H. Rider Haggard: Allan Quatermain

0. Dedication and Introduction (continued)

This being so, supposing for the sake of argument we divide ourselves into twenty parts, nineteen savage and one civilized, we must look to the nineteen savage portions of our nature, if we would really understand ourselves, and not to the twentieth, which, though so insignificant in reality, is spread all over the other nineteen, making them appear quite different from what they really are, as the blacking does a boot, or the veneer a table. It is on the nineteen rough serviceable savage portions that we fall back on emergencies, not on the polished but unsubstantial twentieth. Civilization should wipe away our tears, and yet we weep and cannot be comforted. Warfare is abhorrent to her, and yet we strike out for hearth and home, for honour and fair fame, and can glory in the blow. And so on, through everything.

So, when the heart is stricken, and the head is humbled in the dust, civilization fails us utterly. Back, back, we creep, and lay us like little children on the great breast of Nature, she that perchance may soothe us and make us forget, or at least rid remembrance of its sting. Who has not in his great grief felt a longing to look upon the outward features of the universal Mother; to lie on the mountains and watch the clouds drive across the sky and hear the rollers break in thunder on the shore, to let his poor struggling life mingle for a while in her life; to feel the slow beat of her eternal heart, and to forget his woes, and let his identity be swallowed in the vast imperceptibly moving energy of her of whom we are, from whom we came, and with whom we shall again be mingled, who gave us birth, and will in a day to come give us our burial also.

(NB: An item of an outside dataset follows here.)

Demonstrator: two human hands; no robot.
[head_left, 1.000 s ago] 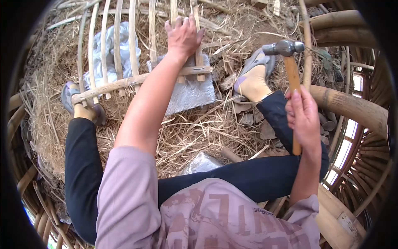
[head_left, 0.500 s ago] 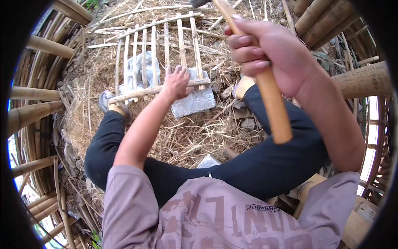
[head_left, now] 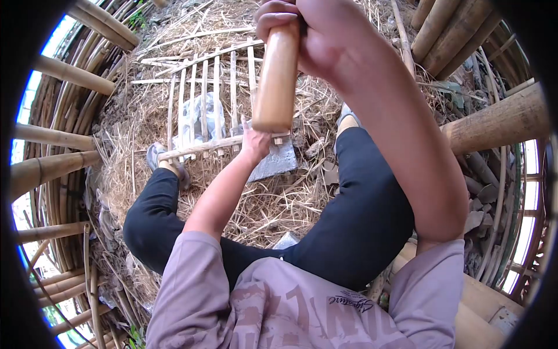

And so in my trouble, as I walked up and down the oak-panelled vestibule of my house there in Yorkshire, I longed once more to throw myself into the arms of Nature. Not the Nature which you know, the Nature that waves in well-kept woods and smiles out in corn-fields, but Nature as she was in the age when creation was complete, undefiled as yet by any human sinks of sweltering humanity. I would go again where the wild game was, back to the land whereof none know the history, back to the savages, whom I love, although some of them are almost as merciless as Political Economy. There, perhaps, I should be able to learn to think of poor Harry lying in the churchyard, without feeling as though my heart would break in two.